Que de tels textes existent encore
est heureux : leur poésie renferme la mémoire de ce que nous avons été, il y a
longtemps. Mais le progrès est passé par là, il est maintenant trop tard pour
revenir à une forme de pensée plus juste, plus "sauvage". Néanmoins,
il est possible de changer notre perception de la réalité, ce que,
paradoxalement, commence à faire la physique la plus en pointe dont les
découvertes rejoignent des conceptions de la nature terrestre et du cosmos que les
physiciens mainstream ignorent encore
ou feignent d'ignorer pour cause de subventions allouées à la seule science
officielle.
La voie que certains autres chercheurs
en physique et en neurosciences, encore minoritaires ou marginaux, continuent à
tracer n'est que le début d'une révolution qui, cela paraît dorénavant certain,
nous mènera vers une conception restaurée de la nature et des rapports unissant l'homme et le macrocosme.

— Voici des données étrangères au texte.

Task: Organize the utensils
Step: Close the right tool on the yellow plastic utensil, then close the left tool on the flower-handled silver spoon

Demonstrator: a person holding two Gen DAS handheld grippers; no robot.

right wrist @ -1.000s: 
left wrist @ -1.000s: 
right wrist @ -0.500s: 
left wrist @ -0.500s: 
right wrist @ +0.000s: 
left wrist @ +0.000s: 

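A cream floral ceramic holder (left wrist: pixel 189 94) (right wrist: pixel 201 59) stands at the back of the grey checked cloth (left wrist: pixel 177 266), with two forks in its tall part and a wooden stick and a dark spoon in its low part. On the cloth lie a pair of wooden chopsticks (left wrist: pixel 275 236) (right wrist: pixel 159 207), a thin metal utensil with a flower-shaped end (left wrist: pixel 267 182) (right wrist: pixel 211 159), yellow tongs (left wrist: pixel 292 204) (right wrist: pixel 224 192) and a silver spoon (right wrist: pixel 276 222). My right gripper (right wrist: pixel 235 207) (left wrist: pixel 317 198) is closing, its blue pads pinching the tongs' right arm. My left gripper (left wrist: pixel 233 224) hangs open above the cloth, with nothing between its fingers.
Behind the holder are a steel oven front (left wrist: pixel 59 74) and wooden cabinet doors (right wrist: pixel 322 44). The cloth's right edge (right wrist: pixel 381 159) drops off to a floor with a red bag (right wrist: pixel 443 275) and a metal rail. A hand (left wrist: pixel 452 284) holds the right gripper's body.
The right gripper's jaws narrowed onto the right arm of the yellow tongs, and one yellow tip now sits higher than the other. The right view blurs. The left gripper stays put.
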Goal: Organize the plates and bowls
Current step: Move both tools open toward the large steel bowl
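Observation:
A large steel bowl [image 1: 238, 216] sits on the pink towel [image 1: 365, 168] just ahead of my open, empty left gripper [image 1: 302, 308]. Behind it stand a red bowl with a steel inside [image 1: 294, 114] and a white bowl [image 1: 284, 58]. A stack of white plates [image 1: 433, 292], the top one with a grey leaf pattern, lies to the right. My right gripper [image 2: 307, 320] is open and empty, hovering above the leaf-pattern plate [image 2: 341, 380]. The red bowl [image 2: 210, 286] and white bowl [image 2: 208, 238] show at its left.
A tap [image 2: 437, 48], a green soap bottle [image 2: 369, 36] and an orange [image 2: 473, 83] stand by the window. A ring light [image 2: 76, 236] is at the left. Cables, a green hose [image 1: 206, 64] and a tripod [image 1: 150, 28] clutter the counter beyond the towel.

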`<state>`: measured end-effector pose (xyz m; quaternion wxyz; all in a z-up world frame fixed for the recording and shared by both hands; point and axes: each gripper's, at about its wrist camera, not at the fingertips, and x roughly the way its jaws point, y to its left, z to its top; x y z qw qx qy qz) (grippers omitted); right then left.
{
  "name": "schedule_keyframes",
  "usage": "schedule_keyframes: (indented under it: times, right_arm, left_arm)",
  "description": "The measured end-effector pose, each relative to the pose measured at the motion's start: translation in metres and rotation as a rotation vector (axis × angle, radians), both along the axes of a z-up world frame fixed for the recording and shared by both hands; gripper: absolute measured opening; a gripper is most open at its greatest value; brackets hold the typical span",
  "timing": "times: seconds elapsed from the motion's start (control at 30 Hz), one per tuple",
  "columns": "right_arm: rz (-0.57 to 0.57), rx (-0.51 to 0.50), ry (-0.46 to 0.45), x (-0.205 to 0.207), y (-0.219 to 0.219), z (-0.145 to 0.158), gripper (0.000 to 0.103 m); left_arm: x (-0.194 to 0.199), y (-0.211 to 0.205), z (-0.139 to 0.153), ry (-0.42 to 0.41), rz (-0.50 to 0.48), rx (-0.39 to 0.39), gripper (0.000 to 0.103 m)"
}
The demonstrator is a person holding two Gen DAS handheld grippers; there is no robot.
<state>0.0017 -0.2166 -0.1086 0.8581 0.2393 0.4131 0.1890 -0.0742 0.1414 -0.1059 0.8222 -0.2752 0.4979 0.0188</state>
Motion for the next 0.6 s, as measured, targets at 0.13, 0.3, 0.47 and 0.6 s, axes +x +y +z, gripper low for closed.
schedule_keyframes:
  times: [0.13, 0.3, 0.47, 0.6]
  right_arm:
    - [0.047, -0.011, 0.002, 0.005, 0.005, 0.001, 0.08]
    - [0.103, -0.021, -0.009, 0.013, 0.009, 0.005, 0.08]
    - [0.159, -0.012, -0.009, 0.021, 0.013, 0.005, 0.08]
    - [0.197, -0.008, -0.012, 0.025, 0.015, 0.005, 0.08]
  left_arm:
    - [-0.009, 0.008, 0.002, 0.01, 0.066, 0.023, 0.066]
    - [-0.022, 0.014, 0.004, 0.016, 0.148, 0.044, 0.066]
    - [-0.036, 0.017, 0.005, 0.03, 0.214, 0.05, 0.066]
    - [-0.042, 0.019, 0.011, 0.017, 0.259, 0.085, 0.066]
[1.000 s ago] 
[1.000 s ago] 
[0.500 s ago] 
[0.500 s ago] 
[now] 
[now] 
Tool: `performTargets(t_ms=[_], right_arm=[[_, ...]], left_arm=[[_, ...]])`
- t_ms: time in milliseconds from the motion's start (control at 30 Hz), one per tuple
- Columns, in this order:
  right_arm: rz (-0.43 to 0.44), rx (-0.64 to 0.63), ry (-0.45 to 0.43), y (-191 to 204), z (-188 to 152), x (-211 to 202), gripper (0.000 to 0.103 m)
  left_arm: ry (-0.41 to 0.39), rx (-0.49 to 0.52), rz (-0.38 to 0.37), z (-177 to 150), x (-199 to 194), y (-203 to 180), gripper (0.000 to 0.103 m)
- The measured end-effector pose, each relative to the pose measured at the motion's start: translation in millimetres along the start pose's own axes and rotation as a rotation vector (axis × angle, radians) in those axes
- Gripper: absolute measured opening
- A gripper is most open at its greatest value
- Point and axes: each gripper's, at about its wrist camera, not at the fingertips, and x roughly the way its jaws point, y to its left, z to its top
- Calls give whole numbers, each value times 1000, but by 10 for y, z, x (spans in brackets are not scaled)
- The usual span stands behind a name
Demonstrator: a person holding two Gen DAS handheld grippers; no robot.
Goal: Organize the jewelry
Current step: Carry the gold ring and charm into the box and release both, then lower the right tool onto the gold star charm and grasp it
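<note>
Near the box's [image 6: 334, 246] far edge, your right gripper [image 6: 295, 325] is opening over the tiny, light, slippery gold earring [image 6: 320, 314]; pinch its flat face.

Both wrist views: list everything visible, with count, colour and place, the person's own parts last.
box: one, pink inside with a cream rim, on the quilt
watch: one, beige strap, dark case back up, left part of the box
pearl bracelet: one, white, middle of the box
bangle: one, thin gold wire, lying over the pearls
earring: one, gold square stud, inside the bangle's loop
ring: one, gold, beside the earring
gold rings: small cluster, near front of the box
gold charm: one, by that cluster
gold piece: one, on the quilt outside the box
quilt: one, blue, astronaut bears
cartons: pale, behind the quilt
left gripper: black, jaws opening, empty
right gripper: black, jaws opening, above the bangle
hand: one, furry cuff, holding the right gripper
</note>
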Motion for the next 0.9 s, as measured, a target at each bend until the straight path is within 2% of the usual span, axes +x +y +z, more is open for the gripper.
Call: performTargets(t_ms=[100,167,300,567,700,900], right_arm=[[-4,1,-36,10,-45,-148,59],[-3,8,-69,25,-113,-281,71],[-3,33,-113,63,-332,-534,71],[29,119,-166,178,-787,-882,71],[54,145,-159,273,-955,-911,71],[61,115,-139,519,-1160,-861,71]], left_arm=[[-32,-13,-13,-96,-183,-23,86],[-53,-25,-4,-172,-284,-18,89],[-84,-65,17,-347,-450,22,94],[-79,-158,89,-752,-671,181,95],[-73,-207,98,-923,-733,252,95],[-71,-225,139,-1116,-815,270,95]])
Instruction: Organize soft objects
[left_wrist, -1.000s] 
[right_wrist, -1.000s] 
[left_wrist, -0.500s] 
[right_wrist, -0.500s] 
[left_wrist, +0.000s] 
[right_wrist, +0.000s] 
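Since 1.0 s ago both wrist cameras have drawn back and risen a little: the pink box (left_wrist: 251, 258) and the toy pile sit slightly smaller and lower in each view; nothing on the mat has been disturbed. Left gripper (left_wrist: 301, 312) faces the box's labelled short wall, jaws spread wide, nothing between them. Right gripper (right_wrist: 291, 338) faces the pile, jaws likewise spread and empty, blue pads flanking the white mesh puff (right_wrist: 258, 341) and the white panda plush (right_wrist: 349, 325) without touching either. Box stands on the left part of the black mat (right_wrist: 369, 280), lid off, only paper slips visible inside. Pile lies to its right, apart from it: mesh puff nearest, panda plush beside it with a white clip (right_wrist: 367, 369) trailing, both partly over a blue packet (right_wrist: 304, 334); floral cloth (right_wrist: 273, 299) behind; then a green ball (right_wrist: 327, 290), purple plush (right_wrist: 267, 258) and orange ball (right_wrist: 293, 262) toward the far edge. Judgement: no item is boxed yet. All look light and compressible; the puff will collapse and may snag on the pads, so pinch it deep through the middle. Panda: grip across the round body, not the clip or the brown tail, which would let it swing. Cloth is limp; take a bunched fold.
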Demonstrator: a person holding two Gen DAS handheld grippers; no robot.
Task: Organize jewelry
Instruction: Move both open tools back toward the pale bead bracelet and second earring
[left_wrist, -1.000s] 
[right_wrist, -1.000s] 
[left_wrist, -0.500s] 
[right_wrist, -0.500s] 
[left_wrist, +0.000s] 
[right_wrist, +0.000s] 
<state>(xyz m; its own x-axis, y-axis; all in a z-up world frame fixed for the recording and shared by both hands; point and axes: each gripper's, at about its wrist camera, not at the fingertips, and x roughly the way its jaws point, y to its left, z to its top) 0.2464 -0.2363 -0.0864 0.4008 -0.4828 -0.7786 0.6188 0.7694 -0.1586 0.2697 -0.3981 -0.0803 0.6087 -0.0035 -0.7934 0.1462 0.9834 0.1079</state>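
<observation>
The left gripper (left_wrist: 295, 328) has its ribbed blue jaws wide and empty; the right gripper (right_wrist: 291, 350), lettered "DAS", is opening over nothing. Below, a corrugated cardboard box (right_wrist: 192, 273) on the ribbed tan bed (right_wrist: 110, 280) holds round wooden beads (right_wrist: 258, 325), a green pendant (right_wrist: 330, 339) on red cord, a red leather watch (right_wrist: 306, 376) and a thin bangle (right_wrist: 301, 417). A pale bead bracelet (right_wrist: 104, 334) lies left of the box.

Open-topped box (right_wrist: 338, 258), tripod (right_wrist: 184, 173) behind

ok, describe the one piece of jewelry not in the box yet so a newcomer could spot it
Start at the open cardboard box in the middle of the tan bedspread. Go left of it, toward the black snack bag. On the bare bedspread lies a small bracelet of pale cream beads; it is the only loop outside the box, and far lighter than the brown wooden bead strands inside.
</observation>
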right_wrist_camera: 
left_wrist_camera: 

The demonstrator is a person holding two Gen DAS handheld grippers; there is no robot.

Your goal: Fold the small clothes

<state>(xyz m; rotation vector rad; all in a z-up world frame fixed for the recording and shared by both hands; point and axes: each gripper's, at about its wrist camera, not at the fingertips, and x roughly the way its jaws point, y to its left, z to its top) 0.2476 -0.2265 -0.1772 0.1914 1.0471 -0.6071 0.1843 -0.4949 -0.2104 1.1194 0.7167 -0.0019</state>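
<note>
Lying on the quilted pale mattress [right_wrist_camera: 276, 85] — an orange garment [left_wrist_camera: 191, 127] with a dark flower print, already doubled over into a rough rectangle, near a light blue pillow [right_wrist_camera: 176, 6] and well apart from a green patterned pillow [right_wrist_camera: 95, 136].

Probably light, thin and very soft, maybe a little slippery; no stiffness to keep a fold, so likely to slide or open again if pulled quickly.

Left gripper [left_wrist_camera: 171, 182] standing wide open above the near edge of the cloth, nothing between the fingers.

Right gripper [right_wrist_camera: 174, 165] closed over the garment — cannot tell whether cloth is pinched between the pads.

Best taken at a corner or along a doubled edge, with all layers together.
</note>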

Certains d'entre eux sont à la veille de découvertes, en particulier sur la
nature de la Conscience, qui éteindront le sourire condescendant que posent les
rationalistes purs et durs sur la vision de plus en plus métaphysique vers
laquelle s'orientent les scientifiques éclairés. Ces découvertes, nées de la
physique quantique, changeront notre perception matérialiste de l'univers, de
la place de l'humain dans cet univers. Nous ferons alors une lecture nouvelle et
plus juste des textes anciens, aussi déconcertants qu'ils puissent encore
actuellement paraître.
Gérard
Duc
[1] Réalité ultime, absolue,
inqualifiable, la "Conscience qui se connaît en tout ce qui existe, l'existence supracosmique qui sous-tend le cosmos"
(Jean Herbert et Jean Varenne, Vocabulaire de l'hindouisme, Dervy, 1985,
p. 36.)
[2] Nom donné au Brahman dans un
être vivant incarné. Sa nature est donc identique à celle du Brahman. On peut
le traduire par le Soi, l'âme, le Souffle divin, Cela, etc.
[3] De ce point de vue et dans ce
contexte, la Salutation au Soleil, en yoga, n'est pas qu'un simple échauffement
!
[4] Sans autre précision la source
des citations provient de la traduction et
des explications de M. Buttex, d’après la version anglaise du Dr. A. G.
Krishna Warrier et publiée par The Theosophical Publishing House, Madras, Les
108 Upanishad.
[5] Les sept jours de la semaine.
[6] Peut-être les quatre saisons.
[7] Un chakra est une roue. En particulier roue de la loi
de la vie (dharma) et symbolique du mouvement infini de l'espace-temps.
[8] Symbole de pureté et de beauté, d'une existence s'épanouissant
glorieusement.
[9] Symbolise la création née du son primordial om (= aum).